About the speed difference:
At which point are you using memoizsation? The result coming back from astPreprocessor should be memoized in your component based on the children.

const {
  children,
  astPreprocessor,
} = props
const content= useMemo(() => {
  astPreprocessor ? astPreprocessor(tokenToAST(stringToTokens(children, markdownItInstance)) : children
}, [children, astPreprocessor])

return <_Markdown markdownIt={markdownItInstance} {...props}>{content}</_Markdown>

Make sure you are also re-using the markdownItInstance you globally defined, or the Markdown component will create its own.

About the images I'd have to check this out in a free minute, but without knowing your styles for images and what the preprocessor actually does with the AST, its hard to predict.
So your preprocessor divides the markdown based on code fences?

I think the markdown input is not entirely settled. stringToTokens only does the job partly. There are still two more steps from this file. https://github.com/iamacup/react-native-markdown-display/blob/master/src/lib/parser.js#L19

I copied them into my project then it works fine ๐Ÿ˜„. It could be nicer if you export them or refine the stringToTokens function. The speed confusion is also resolved. Thanks!
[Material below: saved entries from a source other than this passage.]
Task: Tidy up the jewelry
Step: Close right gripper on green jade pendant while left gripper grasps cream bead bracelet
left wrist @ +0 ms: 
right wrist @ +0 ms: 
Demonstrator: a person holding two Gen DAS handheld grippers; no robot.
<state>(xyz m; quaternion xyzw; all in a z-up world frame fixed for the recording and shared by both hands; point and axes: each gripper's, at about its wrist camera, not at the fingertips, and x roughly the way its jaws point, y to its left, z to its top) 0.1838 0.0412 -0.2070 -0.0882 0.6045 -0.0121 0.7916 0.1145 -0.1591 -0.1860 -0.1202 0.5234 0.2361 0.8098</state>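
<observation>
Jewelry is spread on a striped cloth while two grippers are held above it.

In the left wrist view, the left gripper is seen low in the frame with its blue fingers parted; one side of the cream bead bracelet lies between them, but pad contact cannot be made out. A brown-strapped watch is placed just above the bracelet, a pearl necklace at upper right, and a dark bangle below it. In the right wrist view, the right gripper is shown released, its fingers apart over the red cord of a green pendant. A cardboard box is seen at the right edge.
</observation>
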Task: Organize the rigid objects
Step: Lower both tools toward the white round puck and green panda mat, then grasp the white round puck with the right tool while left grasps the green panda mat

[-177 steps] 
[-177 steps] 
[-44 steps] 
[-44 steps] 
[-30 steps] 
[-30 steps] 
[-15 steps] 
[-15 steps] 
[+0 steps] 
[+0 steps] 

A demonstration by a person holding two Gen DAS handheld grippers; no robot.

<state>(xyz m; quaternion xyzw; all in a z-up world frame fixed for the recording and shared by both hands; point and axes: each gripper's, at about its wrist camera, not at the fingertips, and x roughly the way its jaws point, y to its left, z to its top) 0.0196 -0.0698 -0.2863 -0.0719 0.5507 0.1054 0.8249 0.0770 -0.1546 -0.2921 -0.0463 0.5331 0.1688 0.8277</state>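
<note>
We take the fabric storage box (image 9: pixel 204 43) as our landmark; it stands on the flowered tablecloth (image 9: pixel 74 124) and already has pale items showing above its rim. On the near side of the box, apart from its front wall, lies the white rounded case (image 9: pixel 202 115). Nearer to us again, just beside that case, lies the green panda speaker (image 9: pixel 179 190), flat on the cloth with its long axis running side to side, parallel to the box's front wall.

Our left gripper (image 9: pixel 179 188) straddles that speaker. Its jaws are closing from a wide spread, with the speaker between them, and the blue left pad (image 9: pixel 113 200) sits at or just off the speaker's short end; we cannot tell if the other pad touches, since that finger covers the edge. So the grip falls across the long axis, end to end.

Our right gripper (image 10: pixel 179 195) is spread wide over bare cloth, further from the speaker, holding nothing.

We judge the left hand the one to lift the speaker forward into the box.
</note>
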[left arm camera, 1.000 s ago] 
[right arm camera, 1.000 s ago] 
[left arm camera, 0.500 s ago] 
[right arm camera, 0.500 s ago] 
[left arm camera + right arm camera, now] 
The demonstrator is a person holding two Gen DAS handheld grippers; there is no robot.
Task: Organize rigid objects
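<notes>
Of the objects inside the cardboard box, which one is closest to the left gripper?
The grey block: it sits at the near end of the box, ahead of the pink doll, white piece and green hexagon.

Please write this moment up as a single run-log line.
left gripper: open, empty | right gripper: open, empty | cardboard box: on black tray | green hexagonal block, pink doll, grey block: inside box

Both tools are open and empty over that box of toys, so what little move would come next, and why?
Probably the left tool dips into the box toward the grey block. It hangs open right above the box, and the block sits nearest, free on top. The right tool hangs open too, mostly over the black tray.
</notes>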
+1 to cleaning up the necessary imports for a custom parser function. At present both cleanupTokens and groupTextTokens need to be imported from the src/lib/util folder.

However I wouldn't be in favour of consolidating the current functions into stringToTokens, as for my use case I need to do some preprocessing before groupTextTokens is called:

import {
  MarkdownIt,
  stringToTokens,
  tokensToAST,
} from 'react-native-markdown-display';
import { cleanupTokens } from 'react-native-markdown-display/src/lib/util/cleanupTokens';
import groupTextTokens from 'react-native-markdown-display/src/lib/util/groupTextTokens';

const markdownIt = MarkdownIt({
  typographer: true,
});

export default function toAST(markdownContent) {
  // Process into an AST, to support the changing of links into blocklinks.
  let tokens = stringToTokens(markdownContent, markdownIt);
  tokens = cleanupTokens(tokens);
  // It's important to blockify the links before grouping the text tokens,
  // as this will exclude the links from being grouped, which would otherwise cause issues on Android.
  tokens = blockifyLinks(tokens);
  tokens = groupTextTokens(tokens);

  return tokensToAST(tokens);
}

// We need links to be treated as 'blocklinks' so that styling works correctly.
function blockifyLinks(tokens) {
  tokens.forEach((token) => {
    if (token.type === 'link') {
      token.block = true;
    }
  });
  return tokens;
}